Exercise details: In the material below, the lines between the one holding "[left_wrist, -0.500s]" and the one holding "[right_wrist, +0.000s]", inclusive, are to be set down word for word. Pictures stay out.

Material supplied:
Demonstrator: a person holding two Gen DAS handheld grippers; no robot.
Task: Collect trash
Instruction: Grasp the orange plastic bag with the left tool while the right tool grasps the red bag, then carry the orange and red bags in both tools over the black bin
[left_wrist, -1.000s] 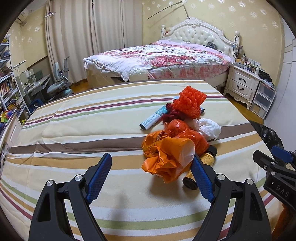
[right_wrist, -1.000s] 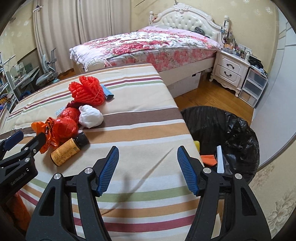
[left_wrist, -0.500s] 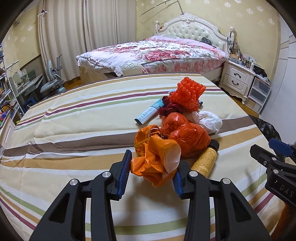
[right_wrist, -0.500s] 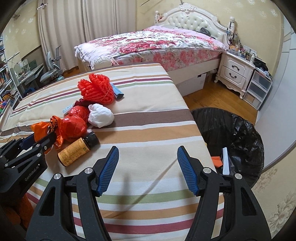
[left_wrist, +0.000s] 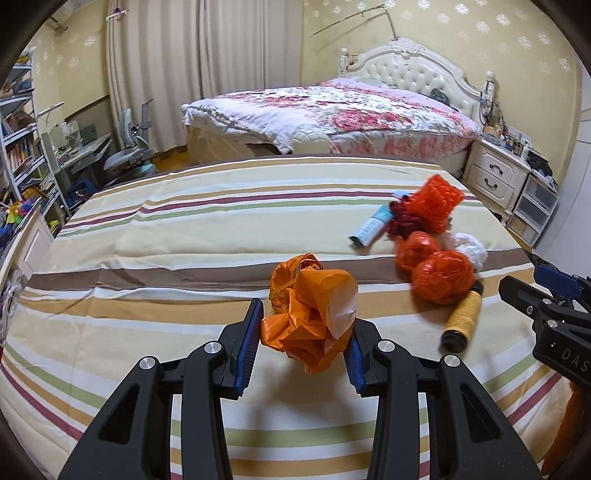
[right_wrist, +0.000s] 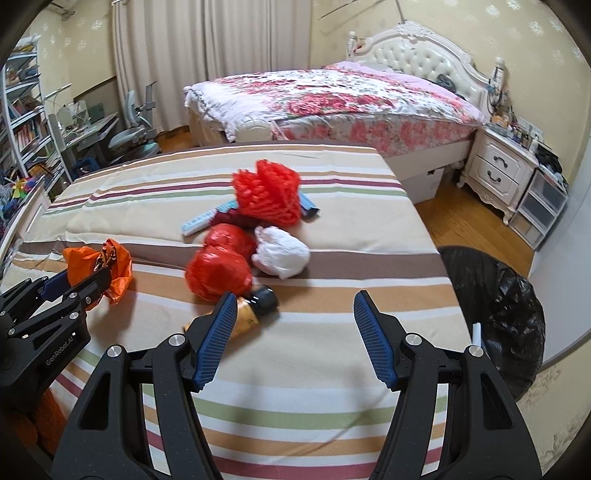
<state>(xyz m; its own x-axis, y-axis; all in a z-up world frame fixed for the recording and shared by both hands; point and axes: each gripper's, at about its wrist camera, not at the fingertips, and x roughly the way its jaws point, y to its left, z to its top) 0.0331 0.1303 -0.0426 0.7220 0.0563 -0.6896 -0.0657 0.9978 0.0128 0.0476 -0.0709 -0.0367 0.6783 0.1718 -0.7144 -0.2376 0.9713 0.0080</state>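
Note:
My left gripper (left_wrist: 308, 314) is shut on a crumpled orange plastic bag (left_wrist: 314, 295), which sits just above the striped bed cover (left_wrist: 184, 240), apart from the trash pile. The right wrist view shows that bag (right_wrist: 98, 264) at the far left, in the left gripper (right_wrist: 55, 288). My right gripper (right_wrist: 295, 295) is open and holds nothing. Its left finger is next to a yellow bottle with a black cap (right_wrist: 258, 302). The pile holds two red bags (right_wrist: 218, 269), a white wad (right_wrist: 282, 254), a red net (right_wrist: 267, 197) and a blue-white tube (left_wrist: 373, 225).
A bin lined with a black bag (right_wrist: 498, 302) stands on the wooden floor off the bed's right edge. Beyond are a floral bed (right_wrist: 332, 96), a white nightstand (right_wrist: 498, 173), a desk chair (left_wrist: 129, 158) and bookshelves (left_wrist: 18, 147) at the left.
My left gripper closed on the orange bag and carried it left, away from the pile. My right gripper swung left from the bin side toward the bottle.

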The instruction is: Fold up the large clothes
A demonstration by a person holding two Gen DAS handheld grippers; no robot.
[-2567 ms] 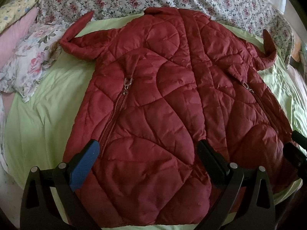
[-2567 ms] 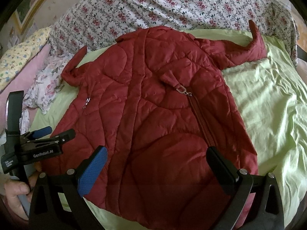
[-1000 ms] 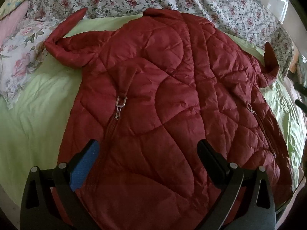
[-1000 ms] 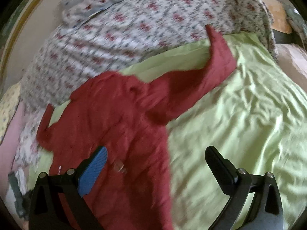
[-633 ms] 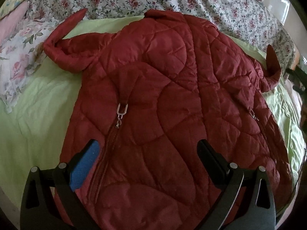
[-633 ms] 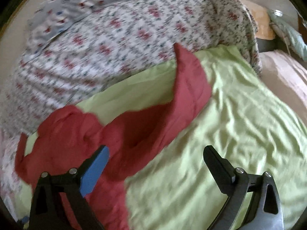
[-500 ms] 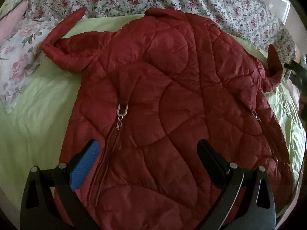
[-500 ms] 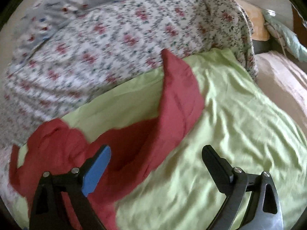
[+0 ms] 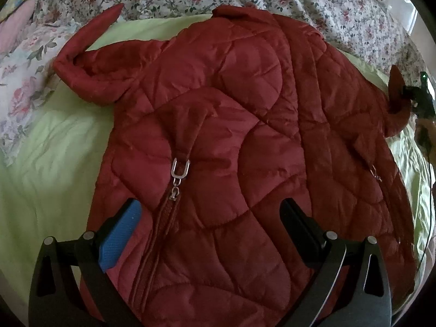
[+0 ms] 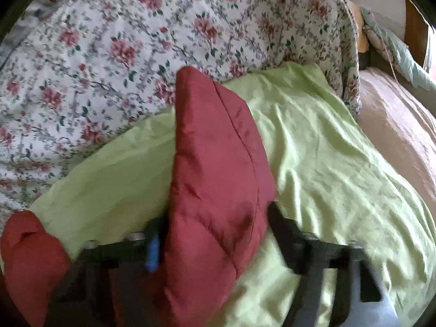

Task answer:
[left_wrist, -0.500s] 
[right_wrist, -0.500s] 
[left_wrist, +0.000s] 
[right_wrist, +0.000s] 

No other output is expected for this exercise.